To find an optimal policy, we can find \(V^{*}\) first, then find its greedy policy
following this conclusion: Although we have not yet prove that \(V^{*}\) is the optimal value function (\(\pi^{*} = argmax_{\pi \in \prod} V^{\pi} (x)\), \(V^{*} = V^{\pi^{*}}\) (claim 2)), this is indeed true. (prove later)
An error bound based on the bellman error
If we find a V s.t \(V = T^{*} V\), we know that \(V = V^{*}\) (same for \(T^{\pi} and Q\)), what if \(V \approx T^{*} V\), what can we say about the closeness of \(V\) to \(V^{*}\)?
Proof:
\[\begin{aligned} V - V^{*} &= V - T^{*} V + T^{*} V - V^{*}\\ \implies \| V - V^{*} \|_{\infty} &= \| V - T^{*} V + T^{*} V - V^{*} \|_{\infty}\\ &\leq \|V - T^{*} V \|_{\infty} + \|T^{*} V - T^{*}V^{*} \|_{\infty} \\ &\leq \|V - T^{*} V \|_{\infty} + \gamma \|V - V^{*} \|_{\infty} (i.e. \|T^{*} V - T^{*}V^{*} \|_{\infty} \leq \gamma \|V - V^{*} \|_{\infty}, \text{contraction property} )\\ \implies \| V - V^{*} \|_{\infty} &\leq \frac{\|V - T^{*} V \|_{\infty}}{(1 - \gamma)}\\ \implies \| V - V^{*} \|_{\infty} &\leq \frac{BE^{*}}{(1 - \gamma)} \end{aligned}\]Proof of claim 2: \(V^{*} = T^{*} V^{*}\) is the same as \(V^{\pi^{*}}\)

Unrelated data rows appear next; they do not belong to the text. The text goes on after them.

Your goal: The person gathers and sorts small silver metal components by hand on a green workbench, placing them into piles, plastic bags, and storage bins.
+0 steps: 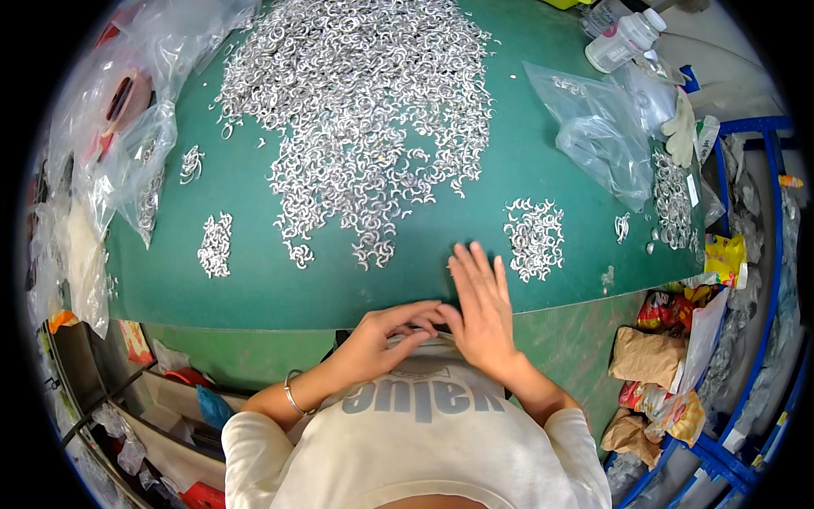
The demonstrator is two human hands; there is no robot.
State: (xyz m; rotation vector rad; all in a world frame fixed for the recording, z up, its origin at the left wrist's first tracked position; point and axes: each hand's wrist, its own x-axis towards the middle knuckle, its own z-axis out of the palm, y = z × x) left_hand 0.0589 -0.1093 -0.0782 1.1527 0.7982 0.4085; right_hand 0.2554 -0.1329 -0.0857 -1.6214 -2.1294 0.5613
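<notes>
My right hand [481, 304] lies flat with fingers stretched, reaching over the near edge of the green table [246, 293]. My left hand [388, 336] is at that same edge, fingers pointing right and slightly bent, thumb apart, with nothing visible in it. Its fingertips meet the right hand near the thumb. A large pile of small silver crescent-shaped metal pieces [356, 76] spreads from the far side toward me. Right of my right hand sits a smaller heap of such pieces [534, 240]. Another small heap [215, 245] lies at the left.
Clear plastic bags [144, 161] cover the left side, and another plastic bag [593, 136] lies right. A white bottle [626, 41] and a pale glove [679, 129] are beyond it. Silver rings [672, 204] lie near the right edge. A blue metal rack [770, 280] stands at the right.
</notes>
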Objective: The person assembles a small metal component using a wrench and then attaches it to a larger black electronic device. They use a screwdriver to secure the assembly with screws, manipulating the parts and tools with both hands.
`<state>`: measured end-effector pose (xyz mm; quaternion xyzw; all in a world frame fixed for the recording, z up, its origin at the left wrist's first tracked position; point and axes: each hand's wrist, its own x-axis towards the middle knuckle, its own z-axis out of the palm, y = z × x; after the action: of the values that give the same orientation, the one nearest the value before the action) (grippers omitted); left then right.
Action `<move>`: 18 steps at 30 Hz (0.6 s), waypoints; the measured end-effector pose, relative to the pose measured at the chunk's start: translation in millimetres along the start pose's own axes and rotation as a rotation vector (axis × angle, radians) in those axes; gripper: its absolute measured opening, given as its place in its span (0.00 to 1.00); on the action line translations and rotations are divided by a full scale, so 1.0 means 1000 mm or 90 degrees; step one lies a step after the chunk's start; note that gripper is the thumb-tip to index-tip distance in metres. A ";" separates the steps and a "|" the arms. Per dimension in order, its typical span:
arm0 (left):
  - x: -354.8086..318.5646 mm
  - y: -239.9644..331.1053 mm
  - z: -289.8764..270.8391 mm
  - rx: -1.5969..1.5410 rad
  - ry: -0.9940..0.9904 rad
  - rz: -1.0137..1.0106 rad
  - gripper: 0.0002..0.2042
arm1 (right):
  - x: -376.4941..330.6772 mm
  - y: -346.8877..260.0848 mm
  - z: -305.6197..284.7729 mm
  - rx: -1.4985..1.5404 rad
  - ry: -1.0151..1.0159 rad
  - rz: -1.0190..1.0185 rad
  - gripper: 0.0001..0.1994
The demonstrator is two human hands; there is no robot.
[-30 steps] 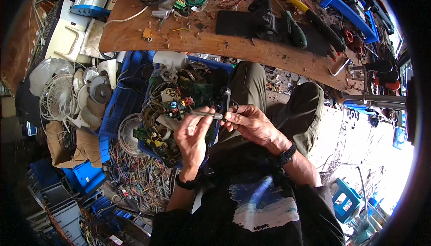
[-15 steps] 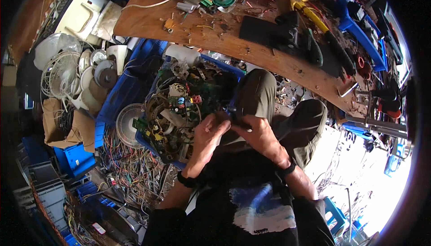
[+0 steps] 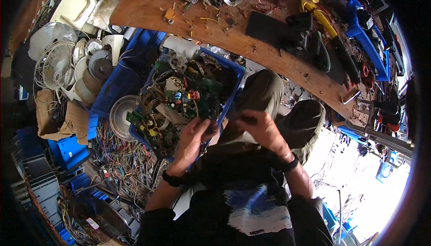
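My left hand (image 3: 194, 138) is closed on a small dark part at the near rim of a blue crate (image 3: 235, 77) that is heaped with green circuit boards, coils and wires. Just to its right, over my lap, my right hand (image 3: 260, 127) is curled around another small dark piece. What exactly each hand holds is too small and shadowed to tell. Both wrists wear dark bands. My knees in olive trousers (image 3: 265, 91) sit just beyond the hands, under the edge of a wooden workbench (image 3: 179, 19).
Tools lie on the bench, among them a dark block (image 3: 267, 28) and a yellow-handled tool (image 3: 321, 17). Fan grilles and fan parts (image 3: 56, 62) pile up at the left. Tangled coloured wires (image 3: 119, 156) cover the floor beside more blue crates (image 3: 67, 149).
The dark strip my hands held between them over the crate is no longer stretched out. Both hands have drawn closer to my lap, and the view has shifted slightly.
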<state>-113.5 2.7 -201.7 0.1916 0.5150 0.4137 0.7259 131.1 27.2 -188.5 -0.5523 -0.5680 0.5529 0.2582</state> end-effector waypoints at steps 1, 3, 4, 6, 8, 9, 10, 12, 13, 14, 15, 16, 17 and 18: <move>0.000 0.004 -0.005 0.003 0.012 0.010 0.08 | 0.008 0.002 -0.004 0.067 0.030 0.006 0.14; -0.001 0.010 -0.014 0.008 0.042 0.025 0.08 | 0.027 0.006 -0.018 0.047 0.062 0.027 0.13; -0.001 0.013 -0.018 0.012 0.057 0.034 0.08 | 0.036 0.008 -0.023 0.030 0.069 -0.014 0.13; -0.001 0.016 -0.023 0.010 0.073 0.056 0.08 | 0.055 0.013 -0.028 -0.032 0.086 -0.047 0.13; -0.001 0.017 -0.027 0.004 0.064 0.093 0.09 | 0.078 0.021 -0.023 -0.121 0.067 -0.100 0.13; -0.002 0.018 -0.029 0.007 0.083 0.075 0.09 | 0.089 0.026 -0.017 -0.157 0.060 -0.158 0.12; -0.002 0.018 -0.030 0.004 0.084 0.075 0.10 | 0.097 0.033 -0.011 -0.157 0.010 -0.130 0.14; -0.003 0.017 -0.032 0.013 0.084 0.071 0.10 | 0.113 0.049 0.003 -0.254 -0.040 -0.149 0.14; -0.005 0.016 -0.032 0.025 0.083 0.067 0.10 | 0.118 0.057 0.010 -0.297 -0.062 -0.176 0.14; -0.006 0.016 -0.033 0.041 0.080 0.066 0.10 | 0.123 0.064 0.017 -0.305 -0.079 -0.151 0.13; -0.007 0.015 -0.033 0.032 0.082 0.062 0.10 | 0.126 0.069 0.021 -0.333 -0.058 -0.189 0.13; -0.008 0.014 -0.033 0.028 0.083 0.060 0.10 | 0.128 0.072 0.024 -0.365 -0.036 -0.224 0.13; -0.008 0.013 -0.033 0.025 0.076 0.066 0.10 | 0.130 0.073 0.025 -0.422 -0.032 -0.211 0.13; -0.009 0.012 -0.033 0.020 0.080 0.058 0.09 | 0.132 0.071 0.024 -0.380 0.006 -0.217 0.13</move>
<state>-149.5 -2.2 -201.2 0.1997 0.5564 0.4493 0.6698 99.7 123.2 -301.6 -0.5032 -0.7875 0.3090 0.1766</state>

The proof has three parts:
Prove that \(V^{*} (x) \leq sup_{\pi \in \prod} V^{\pi} (x)\)
Prove that \(V^{*} (x) \geq sup_{\pi \in \prod} V^{\pi} (x)\)
Combine 1 and 2, we show that claim 2 is true, that is, \(V^{*} = T^{*} V^{*}\) is the same as \(V^{\pi^{*}}\)
Proof \(V^{*} (x) \leq sup_{\pi \in \prod} V^{\pi} (x)\)
From the error bound with the choice of \(V = V^{*}\), we have for any \(\pi \in \prod\),
\[\| V^{*} - V^{\pi} \|_{\infty} \leq \frac{\| V^{*} - T^{\pi}V^{*} \|_{\infty}}{1 - \gamma}\]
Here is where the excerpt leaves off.